産業の性質上、貿易を活発に行う彼らは人間ともひんぱんに取引を重ねており、最上級の武具や金属品といえばドワーフ製であるのは聖王国では常識となっている。カーツがユキヒサと戦ったときに失った剣もドワーフ製の銘品であった。
「ドワーフと戦争とは穏やかじゃないね」
「当たり前じゃ。戦争じゃからな」
果物を口に入れながらカダーヤが当然のごとく言う。アユムは苦笑を見せたが、真顔に戻って話を続ける。
「エルフとドワーフは不可侵条約を結んでいたはずだろ。何があったんだい?」
アユムの問いにカーツもイェリアも耳を立てる。カダーヤは果物をつまみつつ、つまらなそうに話しだした。
「エルフとドワーフは不干渉を貫いておった。盟約は私がドワーフ王と結んだもので2000年近く続いておったのじゃ」
頬杖をつきつつカダーヤが言葉を続ける。
「それをあのクソドワーフどもが……」
「カダーヤ、汚い言葉を使ってはいけないよ」
「……。あのドワーフが」
アユムの注意にカダーヤは少しだけ視線を向け、ちょっとうれしそうに顔を赤らめて言い直す。その様子にカーツとイェリアは微笑みそうになった。
「ドワーフが突然攻撃をしかけてきたのだ。わけのわからん言いがかりをつけて」
「言いがかり?」
アユムがお茶を一口すする。カダーヤも果物をつまむと空中に放り投げて口で受け止めた。

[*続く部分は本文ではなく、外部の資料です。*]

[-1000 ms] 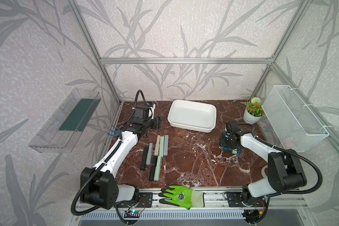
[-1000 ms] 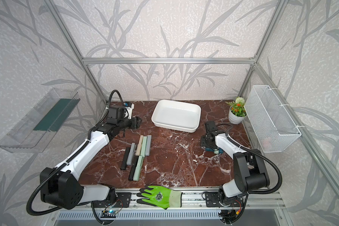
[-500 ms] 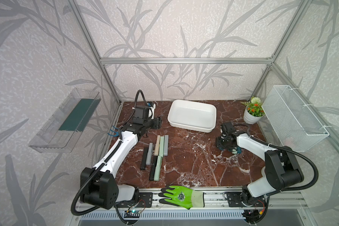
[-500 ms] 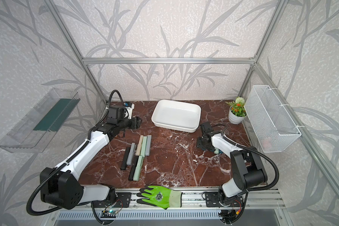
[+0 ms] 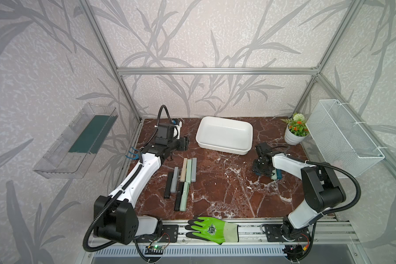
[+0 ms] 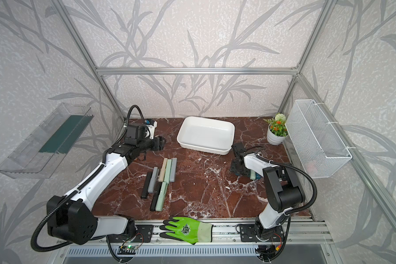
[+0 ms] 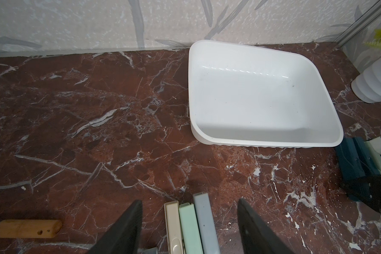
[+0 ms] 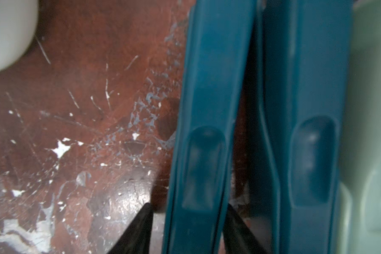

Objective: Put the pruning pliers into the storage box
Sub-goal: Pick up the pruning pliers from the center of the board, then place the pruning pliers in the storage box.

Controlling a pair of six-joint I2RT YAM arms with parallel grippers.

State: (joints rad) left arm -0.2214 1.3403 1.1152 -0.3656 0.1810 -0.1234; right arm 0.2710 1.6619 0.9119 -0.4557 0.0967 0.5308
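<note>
Teal pruning pliers [image 8: 201, 132] between right fingers [image 8: 136, 235], pinch unclear; I'd squeeze firm before lifting; left fingers [image 7: 123, 231] spread.

Bright, even, diffuse light; shadows soft. Thin glare streak on storage box [image 7: 246, 70] inner wall. Right wrist view blurry, teal pliers [image 8: 207, 132] out of focus. Top views sharp; left wrist edges warped.
</note>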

「我らエルフがドワーフを襲撃したというのだ。確認したがどの部族も攻撃は仕掛けておらん。我らが持つ銀の鉱脈が欲しくて見え透いた口実を作ったに違いないわ」
「ふむ……」
アユムが考え込む。カダーヤはチラチラとその様子をうかがいつつ、果物をパクパク食べている。イェリアはそんなに食べてよく太らないものだと感心してしまった。
「カーツ、どう思う」
「オレがですか?」
いきなり話をふられてカーツが戸惑った。カダーヤの顔を見るが、彼女がまったく視線を合わせようとしない。本気で興味がないようだった。
「……オレは。裏があると思います」
「へえ」
アユムが軽く笑う。その表情を見てカーツは安堵しつつ、自説を述べだした。
「我々人間の国で大変なことが起きている時期にエルフとドワーフが仲たがいをはじめるのがまず疑問です」
「間が良すぎる? でも、偶然ということもあるよね」
アユムが質問するが、カーツはそれに反論する。
「ユキヒサが聖王国を攻めた同時期に2000年も盟約を続けていた2つの種族がいきなり戦争寸前までに発展するなんて偶然はありえませんよ。何かしらの前兆があったはずです」
するとカダーヤが口をはさむ。
「前兆などなかったぞ、いきなりケンカを売ってきたのだ」
「だからおかしいってことです」
カーツの言葉にカダーヤが考え込む。
「恥ずかしい話ですが、オレたち人間は何度も戦争をしてきました。だからわかるんですが、戦争には必ず前兆があります。片方が長年我慢してきて爆発するとか、国境争いとかです」
「人間と我々を同じにしては……」
「同じです。感情をもってるし、怒りや悲しみがあります」
カダーヤの言葉にカーツは力強く反論する。カダーヤはちょっと虚を突かれた顔をしたが、興味をもったように身を乗り出してカーツの言葉を待つ。
「銀鉱脈を狙っていたのなら最初に交渉すると思います。でも、いきなり攻撃をしかけてくるなんて無茶はしません。絶対にその前に何かがあったんです」
「ほう」
カダーヤは両手で顎をささえて話を聞く。アユムも愛弟子の成長をうれしそうに眺めていた。
「まずはその原因を探るべきです。先生、オレは……」
「ユキヒサの影がちらつく?」
アユムの言葉にカーツがうなずいた。ユキヒサは傲慢だがバカではない。エルフとドワーフをかみ合わせれば、王国攻撃への障害は少なくなる。
「仮にユキヒサの仕掛けだとしたら、ほかの種族にも何かしている可能性もあるね」
アユムの言葉にカダーヤは不機嫌そうな顔で口を開いた。
「それは仮説にすぎんではないか。証拠がない」
「……そうですね」
カーツが唇をかむ。するとイェリアがおそるおそる口を開いた。